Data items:

*** Block opens ***

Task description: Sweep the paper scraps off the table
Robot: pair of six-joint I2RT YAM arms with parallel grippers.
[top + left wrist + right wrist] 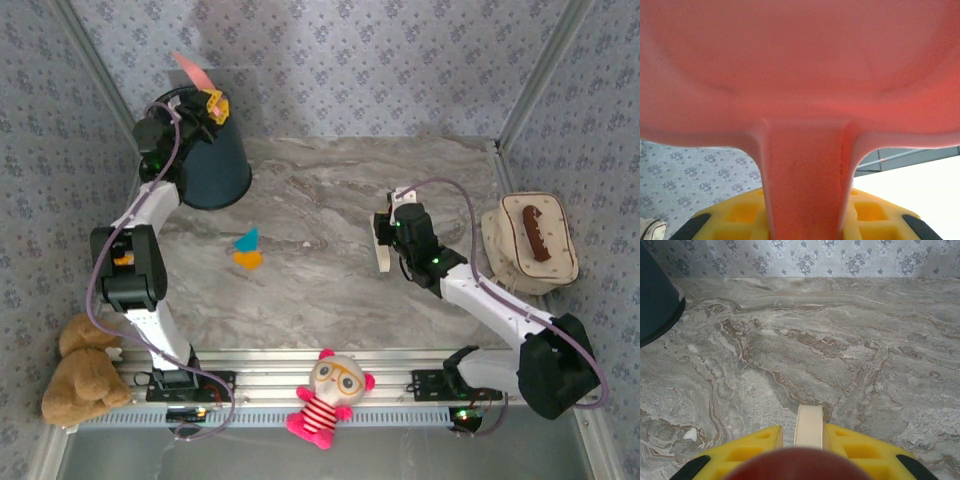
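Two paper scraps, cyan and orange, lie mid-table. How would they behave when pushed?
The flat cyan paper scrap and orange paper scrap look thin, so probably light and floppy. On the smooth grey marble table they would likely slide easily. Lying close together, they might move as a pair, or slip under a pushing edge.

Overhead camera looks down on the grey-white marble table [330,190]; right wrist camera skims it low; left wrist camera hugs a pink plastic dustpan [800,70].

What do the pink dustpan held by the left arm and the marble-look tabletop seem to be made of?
Pink scoop-shaped dustpan: likely moulded plastic, smooth and matte, its handle flowing seamlessly into the pan. Grey-white veined tabletop: marble pattern with a low sheen; whether it is real stone or printed laminate, I cannot tell.
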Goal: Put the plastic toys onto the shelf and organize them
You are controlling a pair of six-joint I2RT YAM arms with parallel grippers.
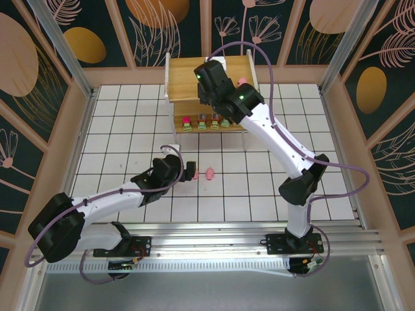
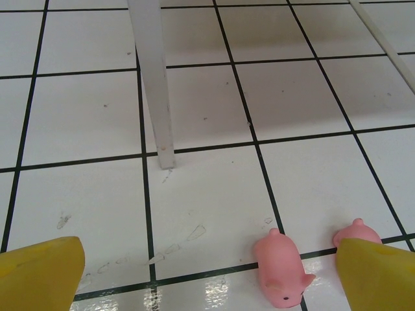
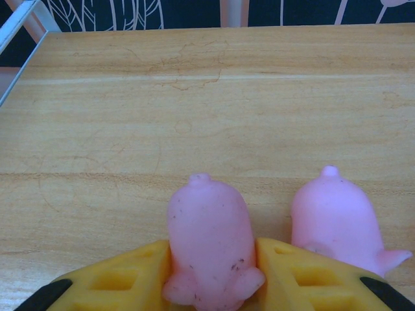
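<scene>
On the top board of the shelf, my right gripper is shut on a pink pig, yellow fingers pressed on both its sides. A second pig stands just right of it on the wood. Three or more green-based blocky toys line the lower tier. My left gripper hangs open low over the tiled floor. One pig lies between its fingers, close to the right finger. Another pig peeks out from behind that finger.
A white shelf leg stands on the tiles ahead of the left gripper. Patterned walls enclose the tiled table. The right arm stretches over the table's right half towards the shelf.
</scene>
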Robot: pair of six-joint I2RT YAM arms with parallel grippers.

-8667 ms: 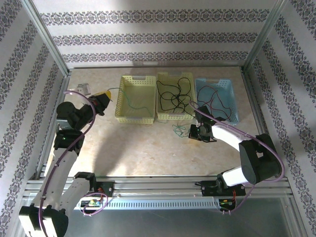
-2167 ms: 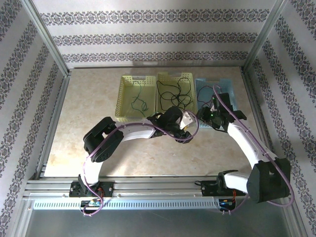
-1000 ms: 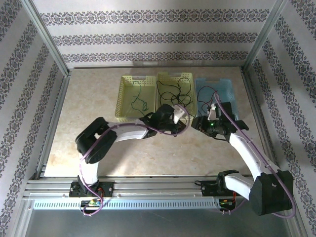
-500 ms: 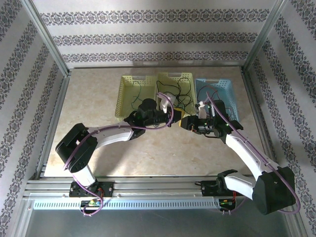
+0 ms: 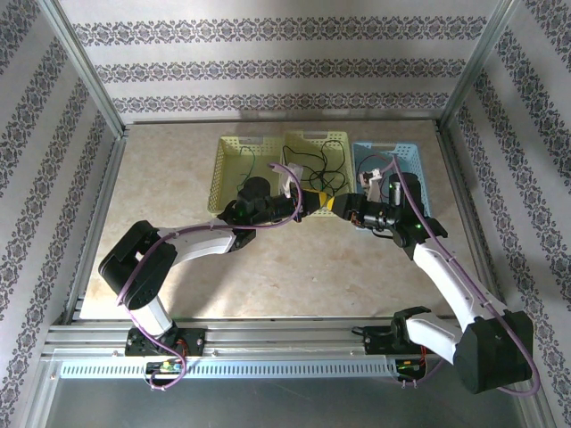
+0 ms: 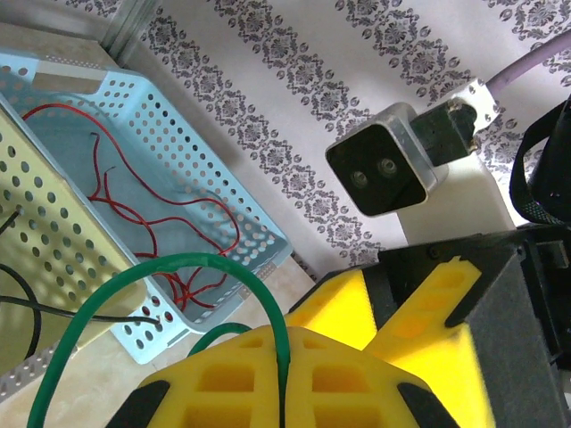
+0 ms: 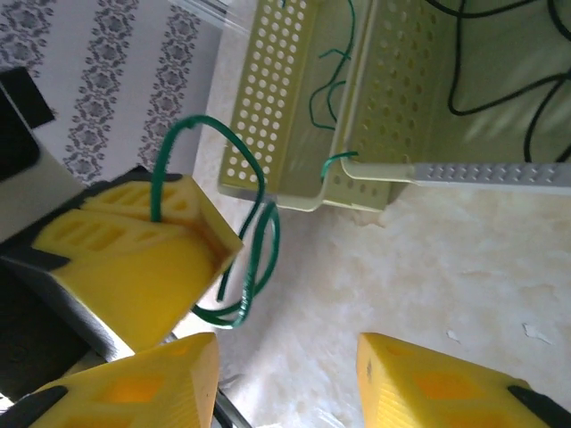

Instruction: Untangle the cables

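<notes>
Honestly, sketchy spot.
- left gripper (image 6: pixel 281 357) clamped shut on green cable (image 6: pixel 192 259). Loop arches up out of pinch, rest dangles over table just in front of yellow baskets.
- right gripper (image 7: pixel 285 374) jaws spread, nothing in them, parked right beside left one.
- Worries: wire so thin right fingers could close on air, or bump left fingers, being that close.
- Hard tug might slip wire out of pinch.
- Dangling loop could hook middle basket (image 7: pixel 482 171) rim.
- red cables (image 6: pixel 189 285) lie in blue basket (image 6: pixel 205 143), black cables (image 5: pixel 312 163) in middle one.
</notes>
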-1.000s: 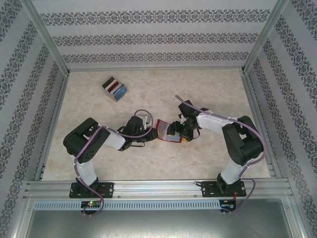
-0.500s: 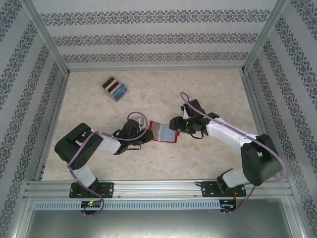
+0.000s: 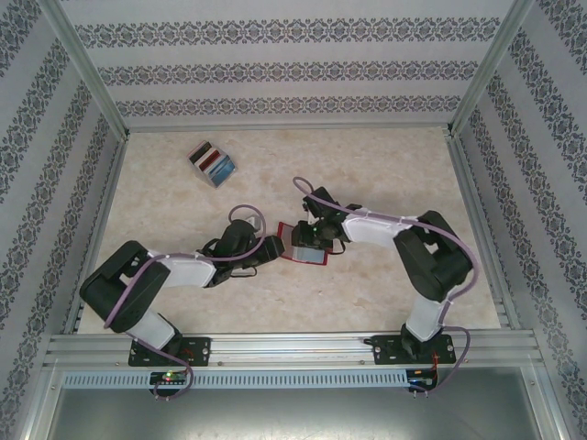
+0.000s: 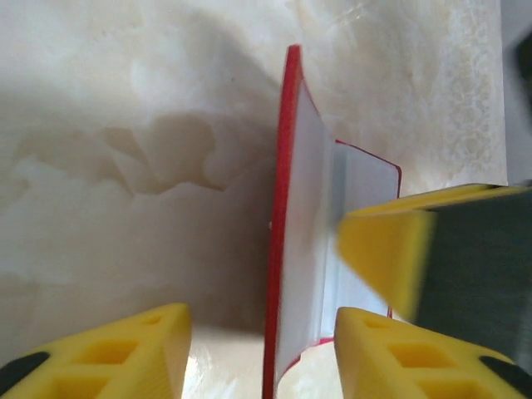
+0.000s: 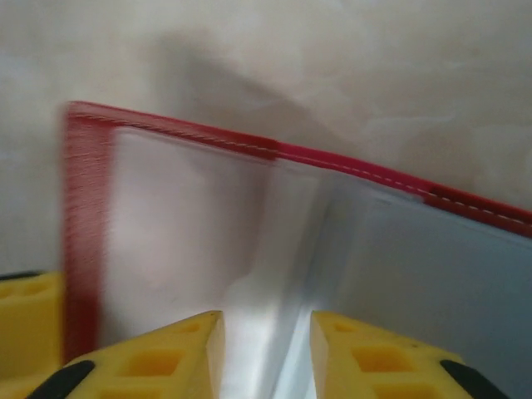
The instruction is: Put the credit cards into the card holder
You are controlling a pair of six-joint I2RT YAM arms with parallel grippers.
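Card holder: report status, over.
Left gripper open, straddling card holder's raised flap. Right gripper narrow over centre fold, grip unclear. Cards in stand, far left.

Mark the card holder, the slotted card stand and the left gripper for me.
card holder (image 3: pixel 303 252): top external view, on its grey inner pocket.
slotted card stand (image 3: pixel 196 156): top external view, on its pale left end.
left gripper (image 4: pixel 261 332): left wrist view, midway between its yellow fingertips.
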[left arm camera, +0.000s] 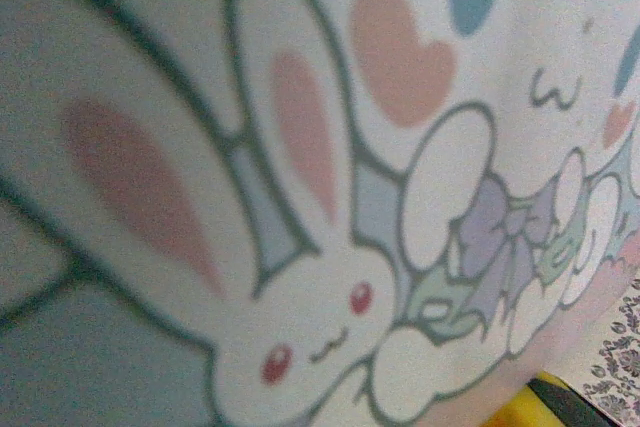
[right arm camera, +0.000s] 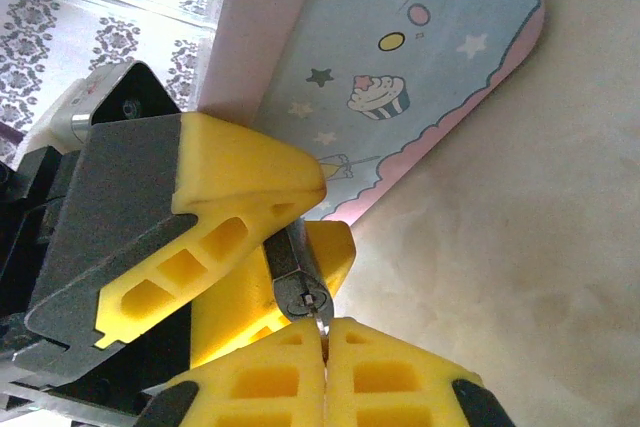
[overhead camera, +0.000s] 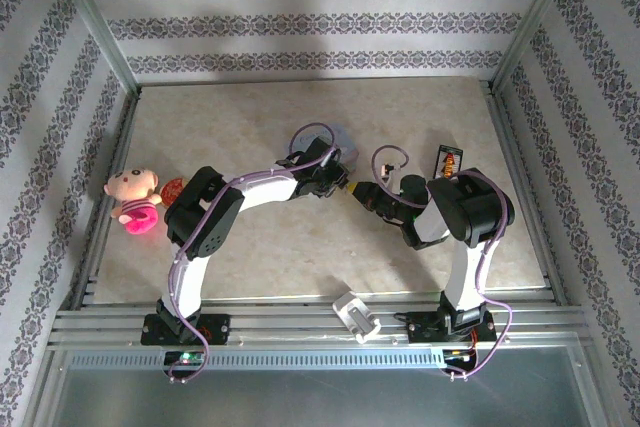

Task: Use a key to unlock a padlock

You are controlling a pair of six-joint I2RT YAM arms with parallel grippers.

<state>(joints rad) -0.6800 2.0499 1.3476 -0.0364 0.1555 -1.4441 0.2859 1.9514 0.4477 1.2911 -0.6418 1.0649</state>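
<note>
Now the right gripper (right arm camera: 325,335) has its jaws pressed tight on the key (right arm camera: 319,323), whose thin tip meets the keyhole end of the padlock (right arm camera: 297,292). The left gripper (right arm camera: 318,219) clamps that padlock between its yellow fingers (right arm camera: 240,182), just beside the pink-trimmed edge of the pale blue tin (right arm camera: 420,57). Both grippers meet near the tin's corner, over the marbled table (right arm camera: 520,277).
</note>
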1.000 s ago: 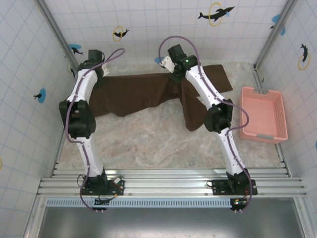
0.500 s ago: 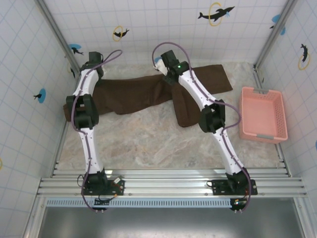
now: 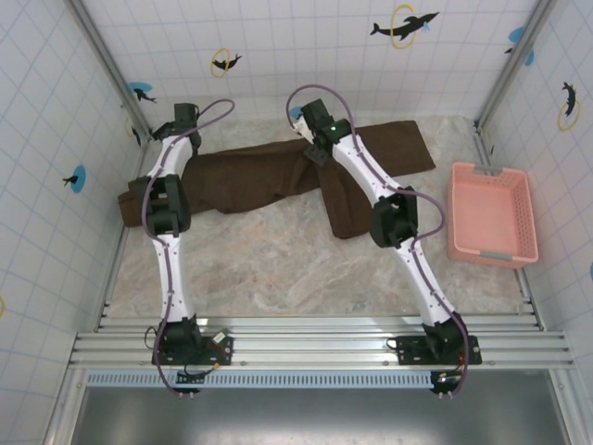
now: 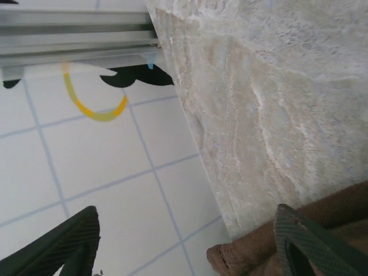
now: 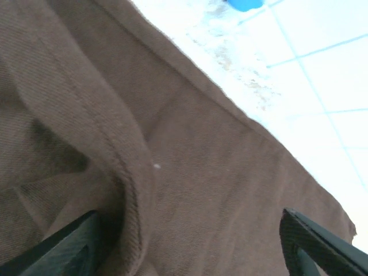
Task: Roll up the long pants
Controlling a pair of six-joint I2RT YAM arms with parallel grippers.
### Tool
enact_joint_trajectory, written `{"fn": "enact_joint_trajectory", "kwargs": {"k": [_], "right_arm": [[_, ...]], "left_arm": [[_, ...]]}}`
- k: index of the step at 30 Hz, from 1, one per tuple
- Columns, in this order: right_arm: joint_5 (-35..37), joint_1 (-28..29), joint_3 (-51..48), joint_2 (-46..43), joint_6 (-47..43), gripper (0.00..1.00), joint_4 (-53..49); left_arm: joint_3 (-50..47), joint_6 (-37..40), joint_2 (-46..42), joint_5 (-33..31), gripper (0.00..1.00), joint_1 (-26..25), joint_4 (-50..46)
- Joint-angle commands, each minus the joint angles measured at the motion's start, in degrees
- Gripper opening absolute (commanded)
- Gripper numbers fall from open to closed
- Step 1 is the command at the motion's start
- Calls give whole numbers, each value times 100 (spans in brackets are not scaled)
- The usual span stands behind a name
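Two grippers, top view: left gripper (image 3: 185,125) and right gripper (image 3: 308,139) both sit close to the far wall (image 3: 306,56); jaws are hard to read from here.
Long pants, top view: long pants (image 3: 250,176) lie spread on the table (image 3: 278,269) along the foot of the far wall, with one leg kinked away from it.
Left wrist: left gripper (image 4: 184,241) jaws apart, holding nothing. Pants end (image 4: 253,253) lies beside one finger; far wall (image 4: 86,172) is just beyond the table edge (image 4: 259,86).
Right wrist: right gripper (image 5: 192,241) jaws apart over a raised fold in the pants (image 5: 190,161); the hem runs beside the far wall (image 5: 322,86).
Step, my read: regrasp to start the roll.
Doing it well: lay the kinked leg parallel to the far wall first. Then pinch one end with both grippers level and roll tight with even tension.
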Motion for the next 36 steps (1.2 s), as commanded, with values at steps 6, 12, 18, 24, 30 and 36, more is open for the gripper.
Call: {"fn": "enact_joint_trajectory", "kwargs": {"k": [6,12,18,24,30,36], "right_arm": [[-388,-456,-1157,-1696,969,88,-817],[-902,-356,-3211,-2841,1373,86,-1085],[-1555,-253,-4114,-3327,1479,84,-1115],[-2039,181,-5557,-3873,1607,78,-790],[-2066,564,-6935,-4361,1624,73,-280],[-1934,687,-7407,-4341,1416,71,-58]], "left_arm": [[-1405,-1417,-2025,-243,97,-737,-319],[-2410,-2969,-2554,184,98,-1341,-1099],[-2290,-4045,-2127,734,98,-1962,-1745],[-1765,-5046,-1521,1266,97,-2047,-2275],[-1330,-5345,-1265,1556,98,-2098,-2443],[-1263,-5436,-1122,1630,98,-2102,-2549]]}}
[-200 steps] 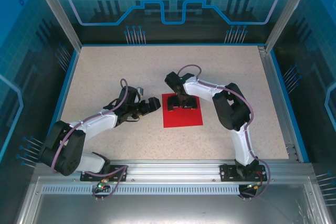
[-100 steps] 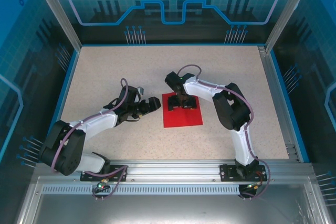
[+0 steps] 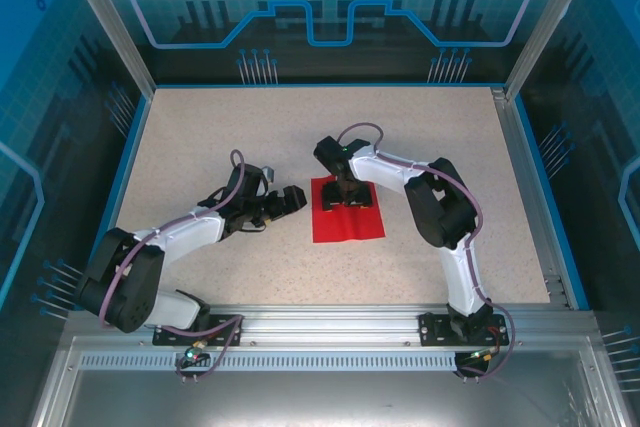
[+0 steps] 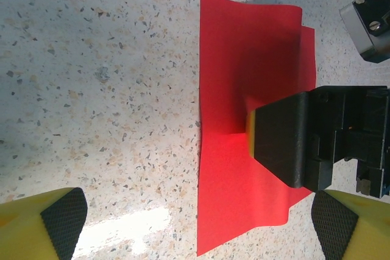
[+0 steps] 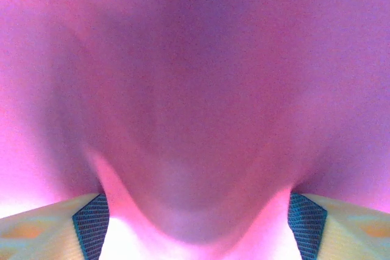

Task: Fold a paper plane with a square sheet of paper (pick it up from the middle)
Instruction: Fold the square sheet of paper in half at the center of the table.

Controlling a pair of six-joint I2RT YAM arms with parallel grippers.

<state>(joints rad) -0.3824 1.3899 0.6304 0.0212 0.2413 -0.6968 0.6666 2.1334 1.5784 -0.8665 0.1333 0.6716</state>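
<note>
The square sheet of paper (image 3: 350, 222) lies bright red on the speckled table, near the middle. My right gripper (image 3: 345, 194) points straight down onto the sheet's middle. Its pads (image 5: 91, 220) press on the paper (image 5: 195, 89), which bulges up between the wide-apart jaws. In the left wrist view one black right finger (image 4: 283, 138) pushes a small ridge into the sheet (image 4: 244, 77). My left gripper (image 3: 293, 199) hovers low just left of the paper, open and holding nothing, and its yellow fingertips (image 4: 61, 217) frame the sheet's near left edge.
The table (image 3: 200, 137) has blue-edged walls on three sides and an aluminium rail (image 3: 330, 322) along the near edge. Both arms reach in from that rail toward the centre.
The right jaws have drawn somewhat closer together on the sheet. The paper has bunched slightly, with its left edge pulled in a little. The left arm has stayed put.
</note>
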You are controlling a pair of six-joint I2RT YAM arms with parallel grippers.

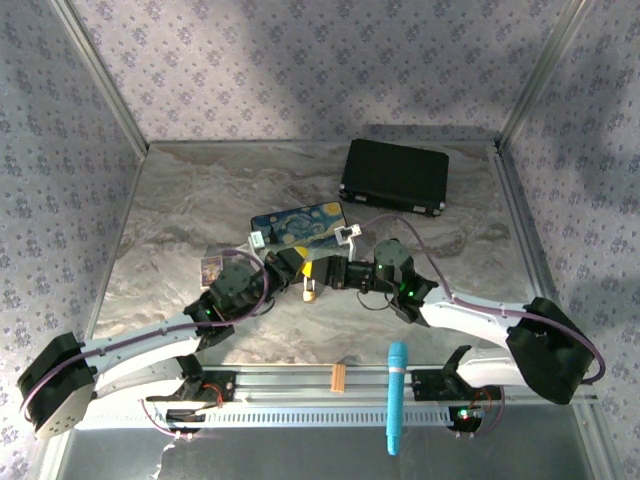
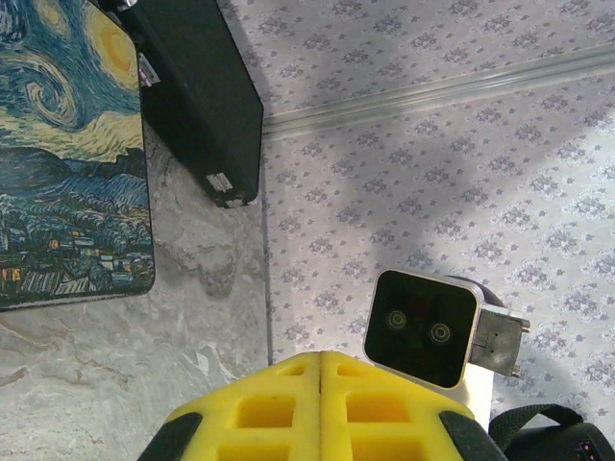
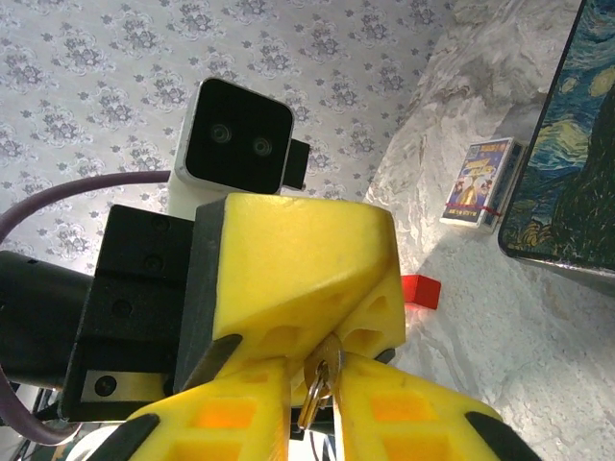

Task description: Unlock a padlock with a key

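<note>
Top: left claw [image 1: 298, 268] and right claw [image 1: 322, 274] meet tip to tip, padlock [image 1: 310, 291] right at the tips. Left wrist: yellow pads [image 2: 279, 408] pressed shut. Right wrist: right claw narrow around a brassy metal loop [image 3: 322, 382]; gripped or not, can't tell

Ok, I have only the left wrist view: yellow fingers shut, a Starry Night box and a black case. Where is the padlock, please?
Observer: In the right wrist view a small brass piece, probably the padlock, sits between the fingers of the right gripper.
Operator: Is my arm near it?
Observer: Yes, the left gripper points down at it, tips right at its top.
Operator: Anything else close by?
Observer: A small red tag lies on the table just behind them.
</note>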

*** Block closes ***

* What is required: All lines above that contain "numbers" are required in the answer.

* Solved exercise:
- Gripper numbers fall from open to closed
- Calls give whole numbers, each value times 100 (spans in brackets are not scaled)

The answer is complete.